# Assignment
When writing out the listing below, reproduce every word exactly and skip the pictures.

--- START ---

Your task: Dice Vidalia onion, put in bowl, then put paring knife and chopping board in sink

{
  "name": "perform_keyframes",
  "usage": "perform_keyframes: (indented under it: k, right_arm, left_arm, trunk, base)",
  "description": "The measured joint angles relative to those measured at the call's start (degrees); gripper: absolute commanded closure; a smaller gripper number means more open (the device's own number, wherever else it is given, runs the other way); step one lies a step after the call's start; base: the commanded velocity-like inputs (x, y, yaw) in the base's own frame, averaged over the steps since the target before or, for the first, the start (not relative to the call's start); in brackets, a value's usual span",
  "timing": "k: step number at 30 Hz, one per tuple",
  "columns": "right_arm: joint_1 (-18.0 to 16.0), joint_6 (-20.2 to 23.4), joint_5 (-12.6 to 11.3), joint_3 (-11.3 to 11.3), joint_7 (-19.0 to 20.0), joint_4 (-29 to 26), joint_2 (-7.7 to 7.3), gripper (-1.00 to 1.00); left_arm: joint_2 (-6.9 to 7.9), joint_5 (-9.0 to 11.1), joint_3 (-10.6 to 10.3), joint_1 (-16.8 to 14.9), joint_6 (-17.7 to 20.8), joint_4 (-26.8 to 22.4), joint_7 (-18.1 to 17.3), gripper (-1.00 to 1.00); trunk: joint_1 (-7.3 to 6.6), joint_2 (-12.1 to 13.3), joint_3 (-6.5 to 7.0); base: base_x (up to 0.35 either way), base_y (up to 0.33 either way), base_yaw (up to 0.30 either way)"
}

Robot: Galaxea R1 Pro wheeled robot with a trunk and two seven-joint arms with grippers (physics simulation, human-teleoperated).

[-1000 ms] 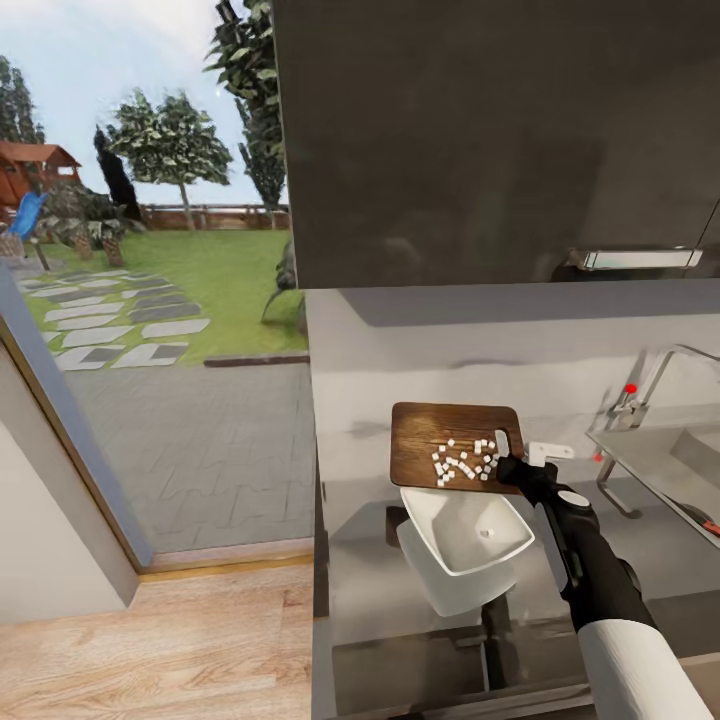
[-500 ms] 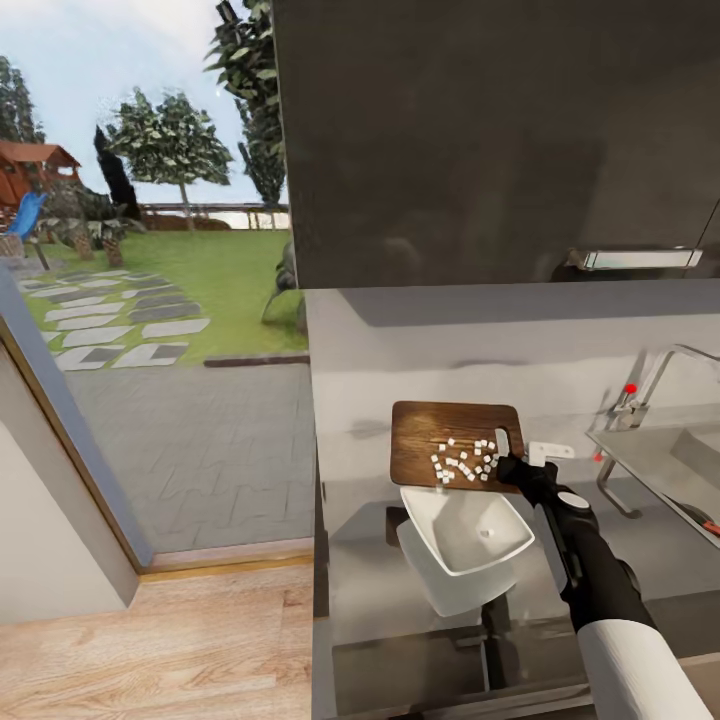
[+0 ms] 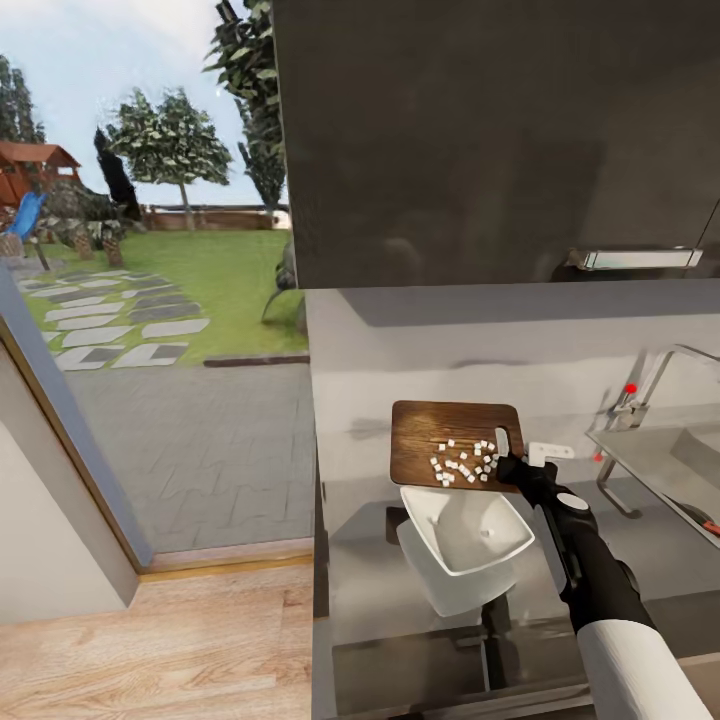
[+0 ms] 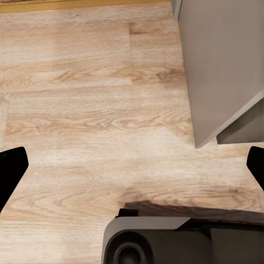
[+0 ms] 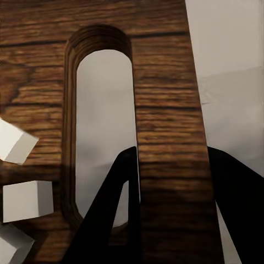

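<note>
Grey and glossy, the kitchen surface [image 3: 380, 350] ran beneath a dark wall panel, with a garden showing through glass beyond its end. Nearest the robot, the right arm reached forward in its black sleeve, forearm rising toward the chopping board [image 3: 430, 440]. The right pincer [image 3: 512, 464] was pinched on the strip of wood outside the board's handle slot, one finger through the slot and one past the edge, as the right wrist view [image 5: 170, 165] confirmed. Just before the board sat the white bowl [image 3: 420, 505], tilted, one white cube inside. On the board lay the diced onion [image 3: 462, 462], small white cubes clustered toward the slot. Beyond the pincer stood the sink [image 3: 650, 450] with its tap. The left pincer [image 4: 132, 165] hung spread over wooden floor [image 4: 82, 110].
</note>
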Motion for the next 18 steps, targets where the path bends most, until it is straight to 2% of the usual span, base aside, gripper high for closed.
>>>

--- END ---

# Response area
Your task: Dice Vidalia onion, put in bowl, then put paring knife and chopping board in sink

{
  "name": "perform_keyframes",
  "usage": "perform_keyframes: (indented under it: k, right_arm, left_arm, trunk, base)",
  "description": "The measured joint angles relative to those measured at the call's start (degrees); gripper: absolute commanded closure; a smaller gripper number means more open (the device's own number, wherever else it is given, runs the other way); step one lies a step after the call's start; base: the commanded velocity-like inputs (x, y, yaw) in the base's own frame, averaged over the steps since the target before or, for the first, the start (not relative to the call's start); in brackets, a value's usual span",
  "timing": "k: step number at 30 Hz, one per tuple",
  "columns": "right_arm: joint_1 (-18.0 to 16.0), joint_6 (-20.2 to 23.4), joint_5 (-12.6 to 11.3), joint_3 (-11.3 to 11.3), joint_7 (-19.0 to 20.0), joint_4 (-29 to 26), joint_2 (-7.7 to 7.3), gripper (-1.00 to 1.00); left_arm: joint_2 (-6.9 to 7.9), joint_5 (-9.0 to 11.1), joint_3 (-10.6 to 10.3), joint_1 (-16.8 to 14.9), joint_6 (-17.7 to 20.8), joint_4 (-26.8 to 22.4), joint_7 (-18.1 to 17.3), gripper (-1.00 to 1.00); trunk: joint_1 (-7.3 to 6.6), joint_2 (-12.1 to 13.3), joint_3 (-6.5 to 7.0); base: base_x (up to 0.35 either way), base_y (up to 0.33 either way), base_yaw (up to 0.30 either way)"
}

Robot: Galaxea R1 Pro wheeled robot with a trunk and two seven-joint arms with grippers (physics simulation, human-teleoperated).

[-1000 ms] 
[-500 ms] 
[+0 ms] 
[+0 ms] 
[+0 ms] 

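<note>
Grey and glossy, the kitchen surface [image 3: 380, 350] ran beneath a dark wall panel, with a garden showing through glass beyond its end. Nearest the robot, the right arm reached forward in its black sleeve, forearm rising toward the chopping board [image 3: 430, 440]. The right pincer [image 3: 512, 464] was pinched on the strip of wood outside the board's handle slot, one finger through the slot and one past the edge, as the right wrist view [image 5: 170, 165] confirmed. Just before the board sat the white bowl [image 3: 420, 505], tilted, one white cube inside. On the board lay the diced onion [image 3: 462, 462], small white cubes clustered toward the slot. Beyond the pincer stood the sink [image 3: 650, 450] with its tap. The left pincer [image 4: 132, 165] hung spread over wooden floor [image 4: 82, 110].
</note>
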Motion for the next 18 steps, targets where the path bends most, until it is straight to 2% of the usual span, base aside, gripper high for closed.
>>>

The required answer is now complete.